Output each entry verbatim and exclude every picture from it.

[Start of Attachment]

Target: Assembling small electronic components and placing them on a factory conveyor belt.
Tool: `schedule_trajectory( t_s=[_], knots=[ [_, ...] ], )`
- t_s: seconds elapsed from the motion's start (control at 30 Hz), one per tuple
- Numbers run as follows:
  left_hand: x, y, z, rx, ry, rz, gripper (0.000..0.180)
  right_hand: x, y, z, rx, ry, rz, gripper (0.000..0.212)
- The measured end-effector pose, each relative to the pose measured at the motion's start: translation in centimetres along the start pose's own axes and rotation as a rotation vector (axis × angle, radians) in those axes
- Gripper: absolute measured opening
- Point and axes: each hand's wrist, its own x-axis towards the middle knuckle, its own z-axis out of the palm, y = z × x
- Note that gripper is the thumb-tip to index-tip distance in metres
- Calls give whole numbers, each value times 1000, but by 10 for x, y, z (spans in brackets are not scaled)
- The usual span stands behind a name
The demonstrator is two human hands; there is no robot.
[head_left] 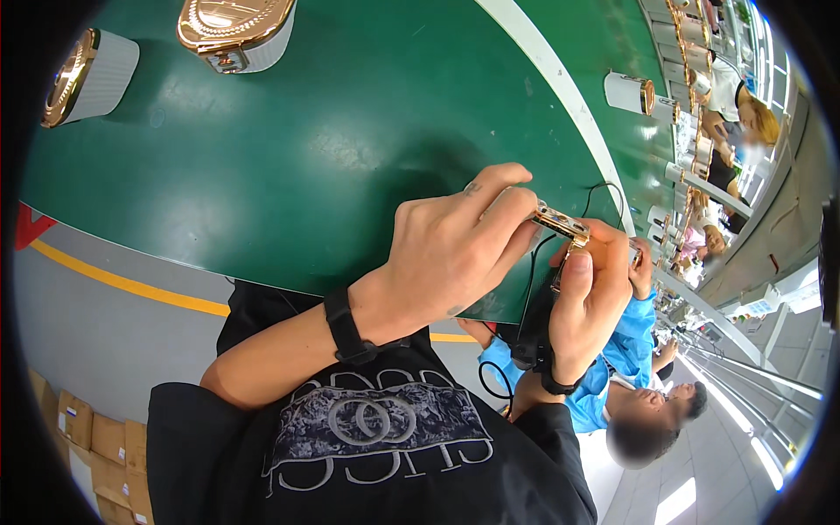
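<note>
Both hands meet over the near right edge of the green table, at a small gold-coloured metal fitting (562, 222) with a narrow, slotted edge. My left hand (455, 241) comes from the left, its fingers bent and pinching the far end of the fitting. From below, my right hand (591, 293) grips the near end between thumb and fingers. A short gold piece projects down by the right thumb; whether it is a separate part cannot be made out. The fingers hide much of the fitting.
Two white ribbed containers with shiny gold lids (236, 26) (74, 79) stand at the table's far left. A black cable (534, 262) runs beside my hands. A white strip (569, 87) crosses the table. A co-worker in blue (632, 341) sits at right; cardboard boxes (109, 437) lie lower left.
</note>
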Motion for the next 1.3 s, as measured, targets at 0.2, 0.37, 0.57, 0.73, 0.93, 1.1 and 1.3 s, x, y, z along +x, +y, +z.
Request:
schedule_trajectory(
  t_s=[0.2, 0.37, 0.57, 0.73, 0.93, 1.1, 1.3],
  knots=[
    [7, 0, 9, -33, 46, 33, 33, -1, 6, 0, 175, 17, -4, 58],
    [11, -1, 14, -52, 7, -23, 37, 3, 10, 3, 244, 7, 30, 65],
    [16, 1, 13, -40, -33, -43, 30, 15, 19, -2, 321, -42, 33, 65],
    [19, -1, 18, -35, -8, -50, 19, 26, 34, -4, 398, -21, 33, 56],
    [21, -2, 27, -10, 17, -20, 15, 37, 32, -3, 160, 12, 36, 45],
    [26, -3, 27, -145, -2, -130, 21, 38, 31, -5, 44, 41, 4, 37],
    [33, -1, 30, -188, -39, -249, 29, 44, 26, -10, -86, 41, -61, 34]
  ],
)
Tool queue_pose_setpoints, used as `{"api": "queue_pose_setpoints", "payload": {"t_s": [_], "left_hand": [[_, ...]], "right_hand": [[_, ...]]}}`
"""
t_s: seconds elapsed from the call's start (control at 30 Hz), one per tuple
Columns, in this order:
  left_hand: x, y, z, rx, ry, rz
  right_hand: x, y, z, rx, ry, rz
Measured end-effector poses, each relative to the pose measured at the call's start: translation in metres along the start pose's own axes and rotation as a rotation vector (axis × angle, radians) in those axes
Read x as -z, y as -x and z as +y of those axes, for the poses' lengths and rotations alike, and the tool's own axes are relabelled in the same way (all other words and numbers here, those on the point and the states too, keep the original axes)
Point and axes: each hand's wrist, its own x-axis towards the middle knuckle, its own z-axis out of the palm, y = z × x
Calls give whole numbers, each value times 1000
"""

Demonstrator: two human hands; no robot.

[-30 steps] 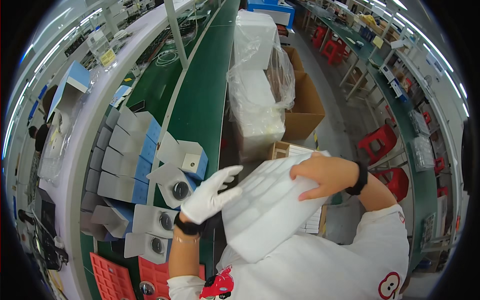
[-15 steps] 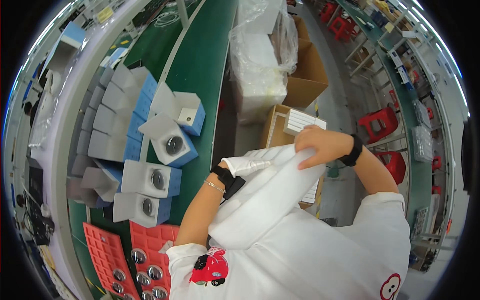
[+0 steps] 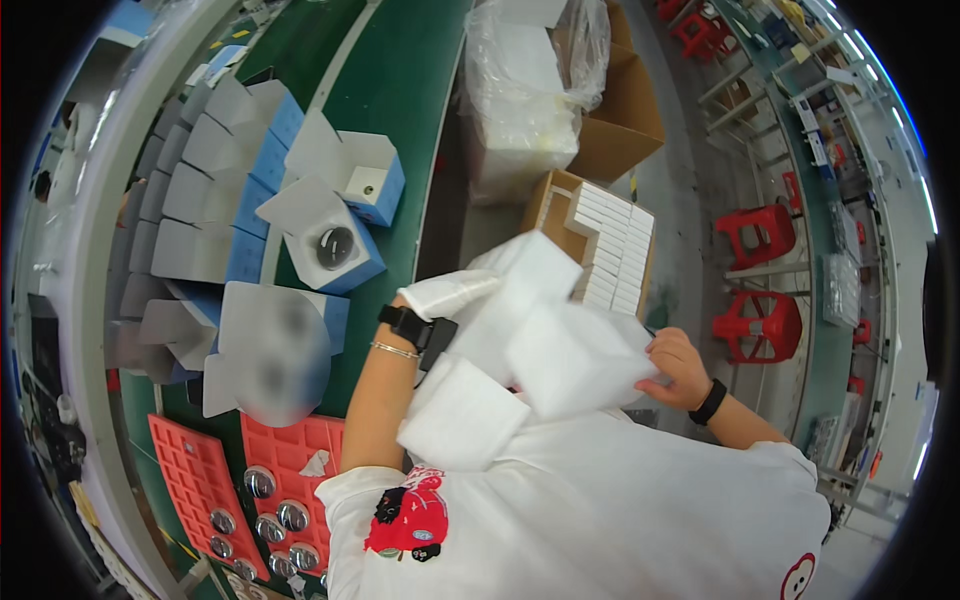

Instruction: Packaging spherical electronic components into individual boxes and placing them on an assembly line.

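Against my front is a bundle of soft white foam sheets (image 3: 575,355), fanned apart into several pieces. My left hand (image 3: 448,292), in a white glove, grips the bundle from its left side; its fingertips are partly lost against the foam. My bare right hand (image 3: 682,368) pinches the right edge of one foam sheet between thumb and fingers. Just beyond the foam stands an open carton (image 3: 545,205) with rows of small white boxes (image 3: 612,225) in it. To the left, open blue-and-white boxes (image 3: 372,185) stand on the green bench; one shows a dark round lens-like part (image 3: 335,247).
Red trays (image 3: 195,470) with shiny round domes (image 3: 293,516) lie at lower left. A large plastic-wrapped white stack (image 3: 520,110) and a brown carton (image 3: 625,110) stand ahead. Red stools (image 3: 757,328) line the right aisle. A blurred patch covers part of the nearer blue-and-white boxes.
The foam bundle has spread into separate pieces. My right hand has moved down and right with a sheet's edge, and more of the carton of small white boxes shows.
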Motion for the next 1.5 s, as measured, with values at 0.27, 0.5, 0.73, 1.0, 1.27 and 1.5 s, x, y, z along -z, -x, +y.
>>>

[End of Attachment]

**ANSWER TO THE EXERCISE:**
Target: Assembling small electronic components and placing them on a factory conveyor belt.
Tool: `schedule_trajectory( t_s=[_], knots=[ [_, ...] ], )`
- t_s: seconds elapsed from the motion's start (control at 30 Hz), one per tuple
- Numbers run as follows:
  left_hand: x, y, z, rx, ry, rz, gripper (0.000..0.180)
  right_hand: x, y, z, rx, ry, rz, gripper (0.000..0.212)
- The measured end-effector pose, each relative to the pose measured at the motion's start: translation in centimetres along the start pose's own axes and rotation as a rotation vector (axis × angle, radians) in those axes
- Gripper: absolute measured opening
- Point and axes: each hand's wrist, its own x-axis towards the middle knuckle, its own z-axis out of the palm, y = z × x
- Note that gripper is the thumb-tip to index-tip distance in metres
- Calls give whole numbers, each value times 1000, but by 10 for x, y, z (spans in brackets are not scaled)
- The usual span stands behind a name
The demonstrator is two human hands; there is no robot.
[head_left] 
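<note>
Both hands meet over the near right edge of the green table, at a small gold-coloured metal fitting (562, 222) with a narrow, slotted edge. My left hand (455, 241) comes from the left, its fingers bent and pinching the far end of the fitting. From below, my right hand (591, 293) grips the near end between thumb and fingers. A short gold piece projects down by the right thumb; whether it is a separate part cannot be made out. The fingers hide much of the fitting.
Two white ribbed containers with shiny gold lids (236, 26) (74, 79) stand at the table's far left. A black cable (534, 262) runs beside my hands. A white strip (569, 87) crosses the table. A co-worker in blue (632, 341) sits at right; cardboard boxes (109, 437) lie lower left.
</note>
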Motion for the next 1.3 s, as measured, targets at 0.2, 0.37, 0.57, 0.73, 0.93, 1.1 and 1.3 s, x, y, z along +x, +y, +z.
Request:
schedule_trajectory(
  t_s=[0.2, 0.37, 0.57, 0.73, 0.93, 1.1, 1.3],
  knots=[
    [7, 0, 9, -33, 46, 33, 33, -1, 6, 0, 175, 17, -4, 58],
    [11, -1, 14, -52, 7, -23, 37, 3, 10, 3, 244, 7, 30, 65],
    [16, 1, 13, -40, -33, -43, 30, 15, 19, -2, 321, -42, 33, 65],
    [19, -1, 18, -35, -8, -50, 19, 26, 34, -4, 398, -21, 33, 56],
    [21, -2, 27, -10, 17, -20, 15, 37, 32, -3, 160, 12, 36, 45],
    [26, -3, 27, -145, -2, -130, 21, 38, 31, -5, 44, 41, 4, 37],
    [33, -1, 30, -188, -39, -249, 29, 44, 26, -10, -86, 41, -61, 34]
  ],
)
Tool queue_pose_setpoints, used as `{"api": "queue_pose_setpoints", "payload": {"t_s": [_], "left_hand": [[_, ...]], "right_hand": [[_, ...]]}}`
"""
t_s: seconds elapsed from the call's start (control at 30 Hz), one per tuple
Columns, in this order:
  left_hand: x, y, z, rx, ry, rz
  right_hand: x, y, z, rx, ry, rz
Measured end-effector poses, each relative to the pose measured at the call's start: translation in metres along the start pose's own axes and rotation as a rotation vector (axis × angle, radians) in those axes
Read x as -z, y as -x and z as +y of those axes, for the poses' lengths and rotations alike, and the tool's own axes are relabelled in the same way (all other words and numbers here, those on the point and the states too, keep the original axes)
Point and axes: each hand's wrist, its own x-axis towards the middle knuckle, its own z-axis out of the palm, y = z × x
Calls give whole numbers, each value times 1000
"""

Demonstrator: two human hands; no robot.

[-30 steps] 
[-15 steps] 
[+0 steps] 

Instruction: Packaging spherical electronic components into individual boxes and placing them on an assembly line.

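Against my front is a bundle of soft white foam sheets (image 3: 575,355), fanned apart into several pieces. My left hand (image 3: 448,292), in a white glove, grips the bundle from its left side; its fingertips are partly lost against the foam. My bare right hand (image 3: 682,368) pinches the right edge of one foam sheet between thumb and fingers. Just beyond the foam stands an open carton (image 3: 545,205) with rows of small white boxes (image 3: 612,225) in it. To the left, open blue-and-white boxes (image 3: 372,185) stand on the green bench; one shows a dark round lens-like part (image 3: 335,247).
Red trays (image 3: 195,470) with shiny round domes (image 3: 293,516) lie at lower left. A large plastic-wrapped white stack (image 3: 520,110) and a brown carton (image 3: 625,110) stand ahead. Red stools (image 3: 757,328) line the right aisle. A blurred patch covers part of the nearer blue-and-white boxes.
The foam bundle has spread into separate pieces. My right hand has moved down and right with a sheet's edge, and more of the carton of small white boxes shows.
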Motion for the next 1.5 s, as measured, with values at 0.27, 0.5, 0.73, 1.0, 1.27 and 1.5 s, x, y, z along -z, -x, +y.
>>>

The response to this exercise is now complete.